Cross-Chain Bridge Attacks Poses Threat to Blockchain Growth Prospects
- In February 2022, hackers exploited the wormhole bridge for more than $300 million.
On Monday, hackers exploited the Nomad bridge (a cross-chain token bridge) and moved nearly all the funds in the protocol. Early reports estimate that the hackers drained the protocol of almost $200 million in cryptos. Like other cross-chain bridges, Nomad enables users to transfer or receive tokens between multiple blockchains.
This attack is the latest in a series of high-profile hacker exploits on cross-chain bridges. Hence, many continue to wonder why hackers easily penetrate the security system of these bridges. Nomad has already admitted that an exploit took place and adds that it has commenced an investigation immediately.
It has hired a blockchain intelligence and forensics firm to assist with the investigation. The Nomad team has informed relevant law enforcement agencies and will keep working to resolve the situation. It intends to provide fresh updates as the case progresses. Meanwhile, the team said its first goal is to identify the affected accounts. Then, trace the funds to recover them.
The Nomad Bridge Exploit
Usually, bridges work by locking tokens in the smart contracts of one chain and issuing the wrapped version of such tokens on another chain. In Nomad’s case, hackers drained the tokens deposited in the smart contract. When such incidents happen, the wrapped tokens don’t have any backing and become worthless.
One of the researchers at paradigm (a crypto investment firm) with the Twitter username (@samczsun) explained how the Nomad hack happened. Using a Twitter thread, @samczsun said the hackers were able to spoof transactions on one of Nomad’s smart contracts following a recent update. Thus, they could withdraw money they don’t own from the nomad bridge.
He added that anyone with little or no knowledge about Merkle trees or Solidity could have carried out this attack. “The hacker only needed to find a workable transaction. Then, find and replace the other person’s address with his and re-broadcast it.”
Rising Incidents of Bridge Attacks
Recently, crypto holders have shown more interest in swapping cryptos between various blockchains. Hence, it isn’t surprising that their rising interest coincided with increased cross-chain bridge exploits. While many newer blockchains rely on cross-chain bridges to grow quickly, bridge exploits can hurt them badly. Many rely on these cross-chain bridges for most of their liquidity.
One such blockchain affected by the nomad exploit is Evmos. The blockchain tweeted that the Nomad will have a massive effect on Evmos’ total value locked. However, it adds that it is already discussing possible solutions with its community. Since January 2022, hackers have siphoned over $1.2 billion in cryptos from various cross-chain bridges.

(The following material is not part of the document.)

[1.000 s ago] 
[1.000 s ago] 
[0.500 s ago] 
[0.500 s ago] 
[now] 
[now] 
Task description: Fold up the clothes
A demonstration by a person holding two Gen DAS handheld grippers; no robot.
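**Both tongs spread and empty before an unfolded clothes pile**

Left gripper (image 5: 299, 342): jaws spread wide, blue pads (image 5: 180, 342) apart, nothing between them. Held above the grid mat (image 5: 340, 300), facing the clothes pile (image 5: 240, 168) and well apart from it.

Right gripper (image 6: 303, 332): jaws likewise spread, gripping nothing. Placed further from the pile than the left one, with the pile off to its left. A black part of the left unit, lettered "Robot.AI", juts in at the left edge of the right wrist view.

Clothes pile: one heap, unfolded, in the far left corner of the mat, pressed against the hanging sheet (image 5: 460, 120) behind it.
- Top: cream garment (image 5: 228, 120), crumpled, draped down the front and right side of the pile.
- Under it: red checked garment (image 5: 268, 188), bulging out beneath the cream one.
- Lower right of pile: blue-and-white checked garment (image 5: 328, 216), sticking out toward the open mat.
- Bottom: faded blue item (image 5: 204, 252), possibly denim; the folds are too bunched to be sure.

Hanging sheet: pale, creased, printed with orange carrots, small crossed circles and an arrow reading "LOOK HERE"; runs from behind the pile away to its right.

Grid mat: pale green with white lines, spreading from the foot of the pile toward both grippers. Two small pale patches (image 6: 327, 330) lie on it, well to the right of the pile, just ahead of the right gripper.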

In February 2022, hackers exploited the wormhole bridge for more than $300 million. Two months later, hackers drained more than $600 million in cryptos from the ronin bridge. The ronin bridge attack was the largest in the history of the decentralized finance (DeFi) industry.
Nomad’s unique selling position to potential investors was that it had better security than the alternatives. Last week, multiple reports revealed that the company raised fresh funds from VC investors, with Coinbase ventures and OpenSea leading that funding round.